Insight final : une préparation simple rend l’échange plus fluide et augmente la valeur scientifique des témoignages.
À retenir pour les volontaires : points pratiques et contact
Participation et contact : pour se proposer, il suffit de réserver un créneau via le lien mis à disposition. L’appel vise à une large représentation des profils, qu’il s’agisse d’étudiants, d’apprentis, de personnes en emploi ou en recherche d’emploi. L’accès en visio permet d’éviter les obstacles liés à la mobilité urbaine.
Ce que le participant apporte : un témoignage concret et des données qui alimenteront la compréhension des usages numériques chez les jeunes. Ce que la recherche offre en retour : une restitution claire, des recommandations et un cas réel ajouté à la connaissance collective sur la santé des jeunes.
Contact et inscription : rendez‑vous sur le planning en ligne pour choisir un créneau et recevoir la fiche d’information. Les coordonnées de contact permettent aussi de poser des questions en amont.

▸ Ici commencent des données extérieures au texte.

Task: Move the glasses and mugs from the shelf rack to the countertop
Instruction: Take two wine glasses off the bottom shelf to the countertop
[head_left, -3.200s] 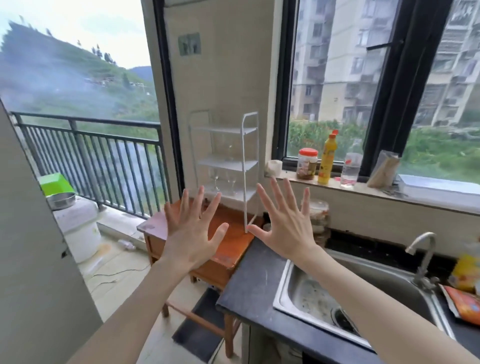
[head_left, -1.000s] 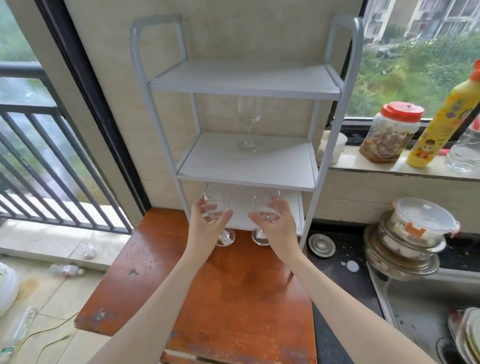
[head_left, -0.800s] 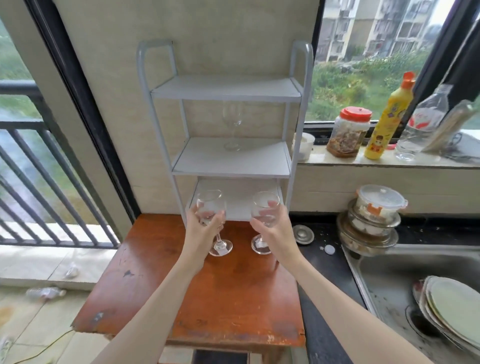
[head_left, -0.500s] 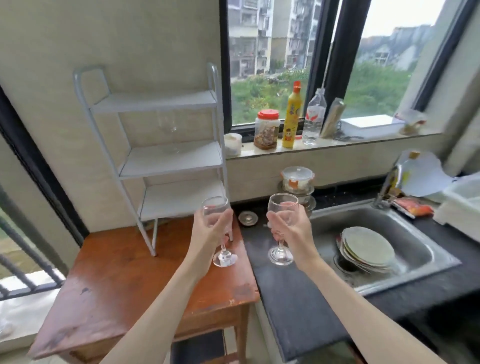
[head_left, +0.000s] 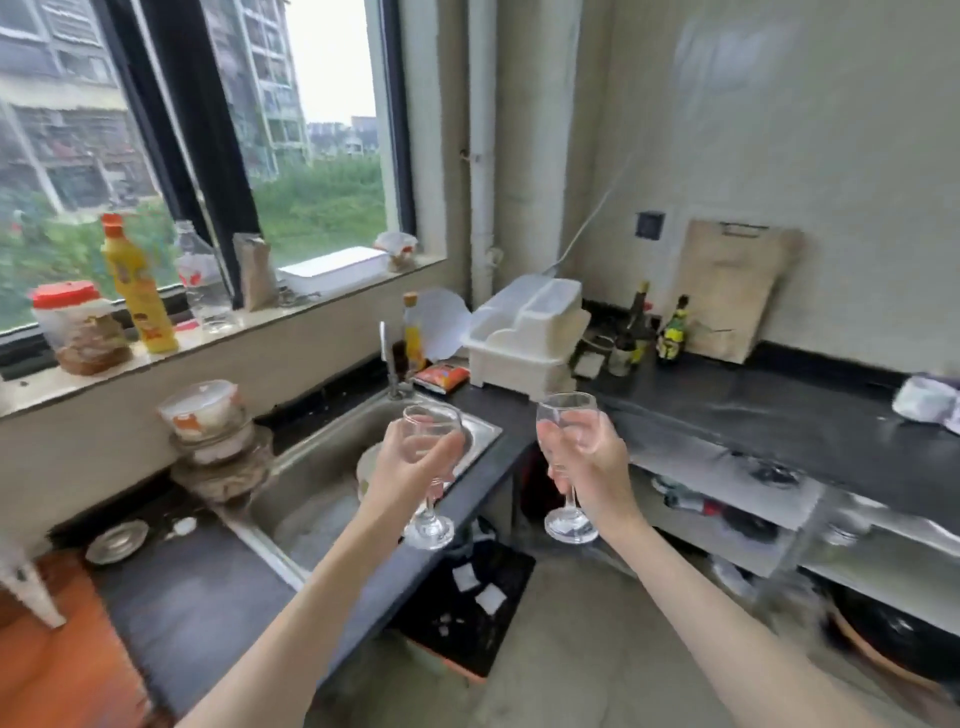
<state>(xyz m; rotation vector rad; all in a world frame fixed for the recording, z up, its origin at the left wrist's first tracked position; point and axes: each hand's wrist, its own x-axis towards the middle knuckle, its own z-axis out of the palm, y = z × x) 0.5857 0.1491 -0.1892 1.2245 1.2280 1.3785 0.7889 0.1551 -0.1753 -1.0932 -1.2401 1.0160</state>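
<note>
Clear glass is showing twice: two stemmed wine glasses are being held upright in the air, one per hand. The left hand (head_left: 410, 475) is curling its fingers (head_left: 451, 453) round the bowl of the left wine glass (head_left: 430, 467), over the steel sink (head_left: 332, 499). The right hand (head_left: 589, 465) is wrapping the bowl of the right wine glass (head_left: 569, 457), its stem half hidden by the palm, hanging before the black tabletop (head_left: 769, 410). One white rack leg (head_left: 23, 590) is peeking in at the left edge, the rest cut off. Motion blur is smearing the lower shelves.
</note>
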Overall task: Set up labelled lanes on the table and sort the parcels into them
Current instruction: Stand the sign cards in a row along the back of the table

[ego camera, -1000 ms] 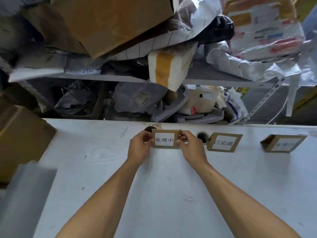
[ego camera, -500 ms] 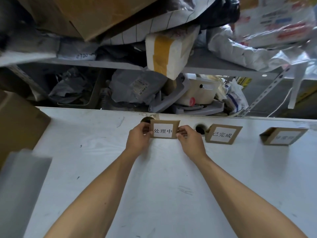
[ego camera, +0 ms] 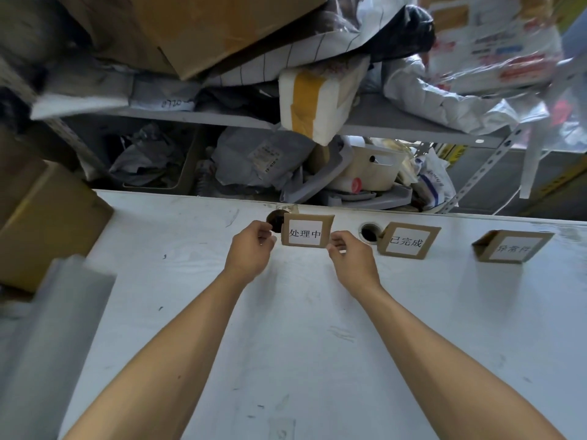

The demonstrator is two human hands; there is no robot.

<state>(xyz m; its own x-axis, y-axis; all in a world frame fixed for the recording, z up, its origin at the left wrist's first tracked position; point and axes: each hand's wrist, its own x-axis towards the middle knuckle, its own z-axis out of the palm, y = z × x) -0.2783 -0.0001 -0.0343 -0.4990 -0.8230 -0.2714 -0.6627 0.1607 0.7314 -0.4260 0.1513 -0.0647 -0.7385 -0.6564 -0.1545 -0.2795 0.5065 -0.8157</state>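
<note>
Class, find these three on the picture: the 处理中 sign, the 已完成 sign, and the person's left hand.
处理中 sign [ego camera: 305, 233], head view, on its white paper label.
已完成 sign [ego camera: 407, 240], head view, on its white paper label.
left hand [ego camera: 251, 250], head view, on the back of the hand.

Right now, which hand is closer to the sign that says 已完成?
The right hand. It sits between the 处理中 sign and the 已完成 sign, just left of the latter. The left hand is farther off, on the far side of the 处理中 sign.
</note>
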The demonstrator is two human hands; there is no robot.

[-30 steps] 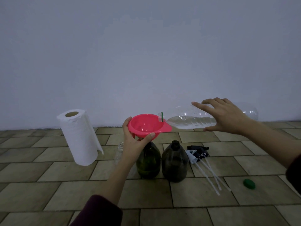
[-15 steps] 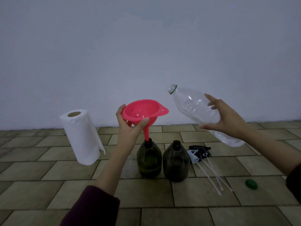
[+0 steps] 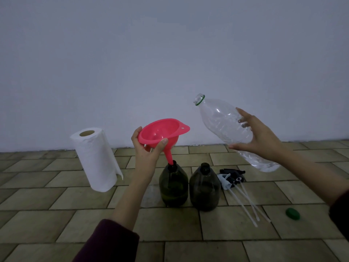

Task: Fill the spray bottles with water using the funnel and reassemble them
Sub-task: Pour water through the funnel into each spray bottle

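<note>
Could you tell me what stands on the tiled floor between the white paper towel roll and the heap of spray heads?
In the head view, two dark green glass-like bottles, uncapped, stand between them: the left bottle with the pink funnel in its neck, the right bottle beside it.

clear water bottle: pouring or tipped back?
Tipped back. The clear bottle, held by the right hand, has its uncapped mouth angled up, above and apart from the pink funnel; remaining water sits at its base.
</note>
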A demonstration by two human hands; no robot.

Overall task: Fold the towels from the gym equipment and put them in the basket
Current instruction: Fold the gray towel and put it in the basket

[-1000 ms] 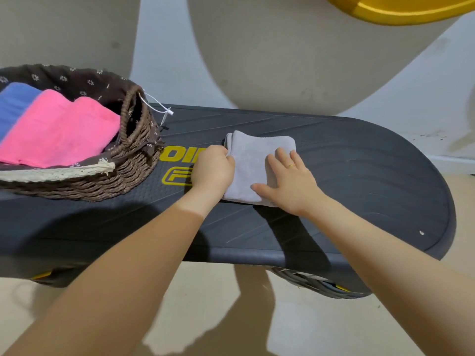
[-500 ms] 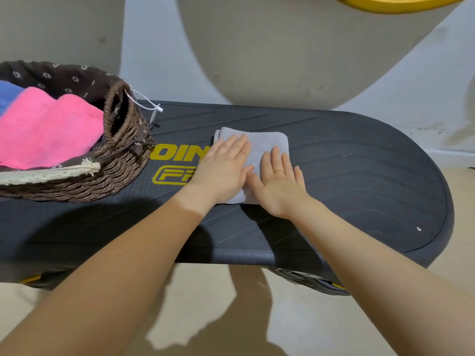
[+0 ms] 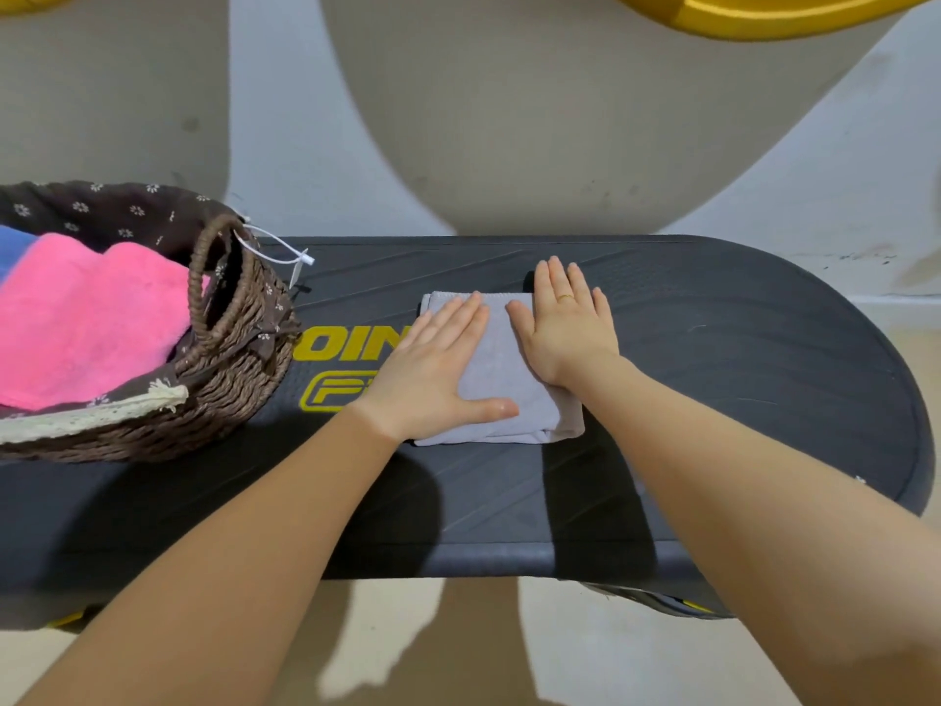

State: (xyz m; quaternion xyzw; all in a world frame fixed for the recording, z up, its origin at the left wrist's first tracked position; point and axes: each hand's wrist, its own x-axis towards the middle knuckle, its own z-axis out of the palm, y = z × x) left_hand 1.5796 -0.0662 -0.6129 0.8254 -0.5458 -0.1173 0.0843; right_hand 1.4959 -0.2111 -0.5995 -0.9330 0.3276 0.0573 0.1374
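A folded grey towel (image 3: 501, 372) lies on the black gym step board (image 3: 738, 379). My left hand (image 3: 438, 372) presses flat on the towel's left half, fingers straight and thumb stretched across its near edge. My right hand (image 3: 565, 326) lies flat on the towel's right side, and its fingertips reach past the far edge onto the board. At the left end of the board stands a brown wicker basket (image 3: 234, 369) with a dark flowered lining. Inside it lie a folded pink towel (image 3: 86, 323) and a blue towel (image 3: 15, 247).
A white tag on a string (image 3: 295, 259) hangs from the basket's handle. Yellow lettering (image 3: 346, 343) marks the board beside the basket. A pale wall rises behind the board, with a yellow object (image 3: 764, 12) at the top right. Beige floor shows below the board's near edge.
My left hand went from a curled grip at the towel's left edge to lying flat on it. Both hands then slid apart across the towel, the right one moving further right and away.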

Recommandations finales pour la prise de décision personnelle : peser le bénéfice d’un témoignage utile pour la collectivité contre l’investissement d’une heure. Pour beaucoup, ce temps représente une contribution directe à une meilleure connaissance des enjeux de santé dans la Métropole lyonnaise.
Pour s’inscrire : réserver un créneau sur la plateforme. Pour des informations contextuelles liées aux enjeux locaux, consulter un article sur la mobilité et les transformations urbaines à Lyon ici.
Qui peut participer à l’étude PSYRES ?
Les jeunes âgés de 15 à 30 ans passant au moins deux heures par jour sur les réseaux sociaux peuvent candidater. Pour les mineurs, un consentement parental est requis.
L’entretien est‑il obligatoire en présentiel ?
Non. L’entretien d’une heure peut être réalisé en visioconférence ou en présentiel selon la préférence du participant.
La participation est‑elle rémunérée ?
La participation n’est pas rémunérée. Elle constitue un engagement volontaire pour contribuer à la recherche en santé mentale.
Comment sont protégées mes données personnelles ?
Les données sont pseudonymisées, stockées de façon sécurisée et accessibles uniquement aux chercheurs habilités. Les procédures respectent les normes universitaires en vigueur.